## Exercise prompt
Your reply should reproduce each line below exactly and carry none of the pictures.

*** Begin section ***

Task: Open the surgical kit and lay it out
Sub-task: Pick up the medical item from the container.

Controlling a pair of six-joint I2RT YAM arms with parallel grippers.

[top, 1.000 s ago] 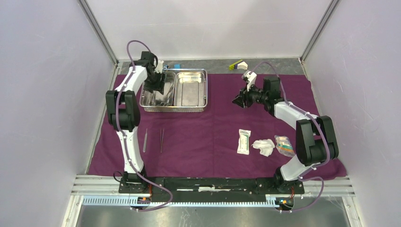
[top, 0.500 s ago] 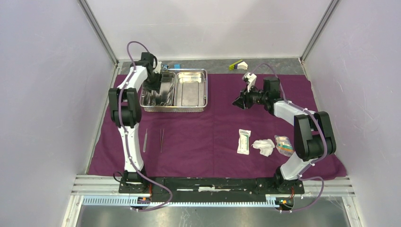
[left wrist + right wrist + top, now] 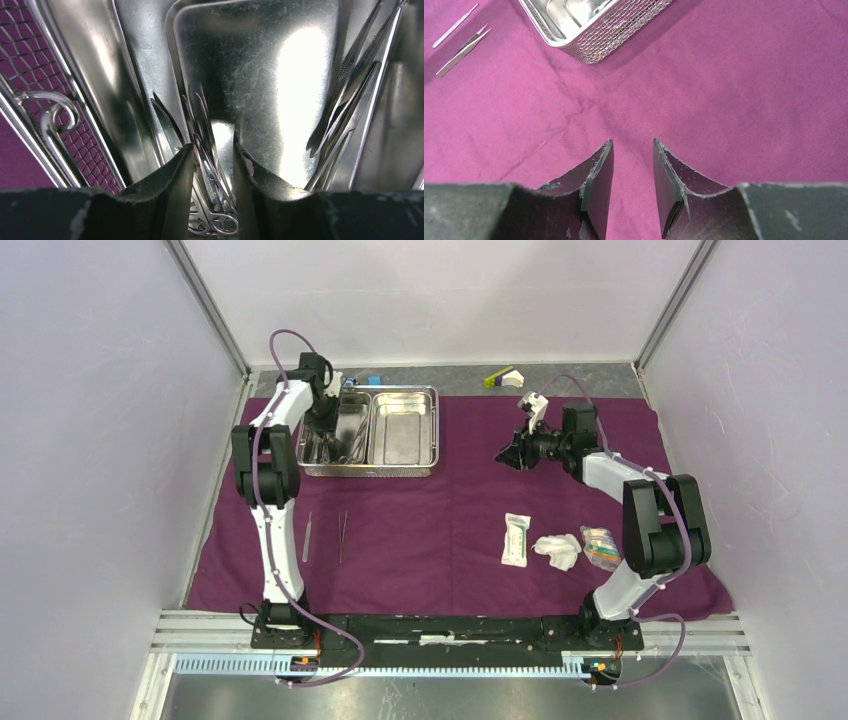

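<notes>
The overhead view places everything. The purple cloth [image 3: 460, 500] covers the table, with the steel tray [image 3: 405, 468] at its far left. The left gripper [image 3: 325, 422] is down in the tray's left compartment. The right gripper [image 3: 510, 453] hangs over bare cloth, well apart from the tray.

Only the left wrist view shows the inside of that compartment. The ring-handled forceps [image 3: 207, 160] lie lengthwise between the two dark fingers [image 3: 172, 185], with their rings low in the picture. The fingers stand part-way apart, astride the forceps. A thin gap shows on the right side, but on the left I cannot tell whether pad and steel touch. Other slim instruments [image 3: 345, 95] lean against the right wall, clear of the fingers.

The right wrist view shows that gripper's fingers spread with nothing between them — only wrinkled cloth below. The tray's mesh corner is at the top of that picture.

On the near left of the cloth lie the tweezers [image 3: 342, 537] and a slim metal piece [image 3: 307, 537], side by side and apart. On the near right a white packet [image 3: 516, 539], white gauze [image 3: 557, 551] and a clear packet [image 3: 600, 548] sit in a row — the right forearm rises just beside the last.

Beyond the cloth's far edge are a blue block [image 3: 372, 380] and a yellow-green and white piece [image 3: 505, 377].
</notes>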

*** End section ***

## Answer box
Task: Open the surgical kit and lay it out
Sub-task: Pick up the medical item from the container.

Controlling a pair of six-joint I2RT YAM arms with parallel grippers.

[top, 1.000 s ago] 
[top, 0.500 s ago] 
[left wrist + right wrist + top, now] 

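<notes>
The overhead view places everything. The purple cloth [image 3: 460, 500] covers the table, with the steel tray [image 3: 405, 468] at its far left. The left gripper [image 3: 325, 422] is down in the tray's left compartment. The right gripper [image 3: 510, 453] hangs over bare cloth, well apart from the tray.

Only the left wrist view shows the inside of that compartment. The ring-handled forceps [image 3: 207, 160] lie lengthwise between the two dark fingers [image 3: 172, 185], with their rings low in the picture. The fingers stand part-way apart, astride the forceps. A thin gap shows on the right side, but on the left I cannot tell whether pad and steel touch. Other slim instruments [image 3: 345, 95] lean against the right wall, clear of the fingers.

The right wrist view shows that gripper's fingers spread with nothing between them — only wrinkled cloth below. The tray's mesh corner is at the top of that picture.

On the near left of the cloth lie the tweezers [image 3: 342, 537] and a slim metal piece [image 3: 307, 537], side by side and apart. On the near right a white packet [image 3: 516, 539], white gauze [image 3: 557, 551] and a clear packet [image 3: 600, 548] sit in a row — the right forearm rises just beside the last.

Beyond the cloth's far edge are a blue block [image 3: 372, 380] and a yellow-green and white piece [image 3: 505, 377].
</notes>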

No more work is left in this exercise.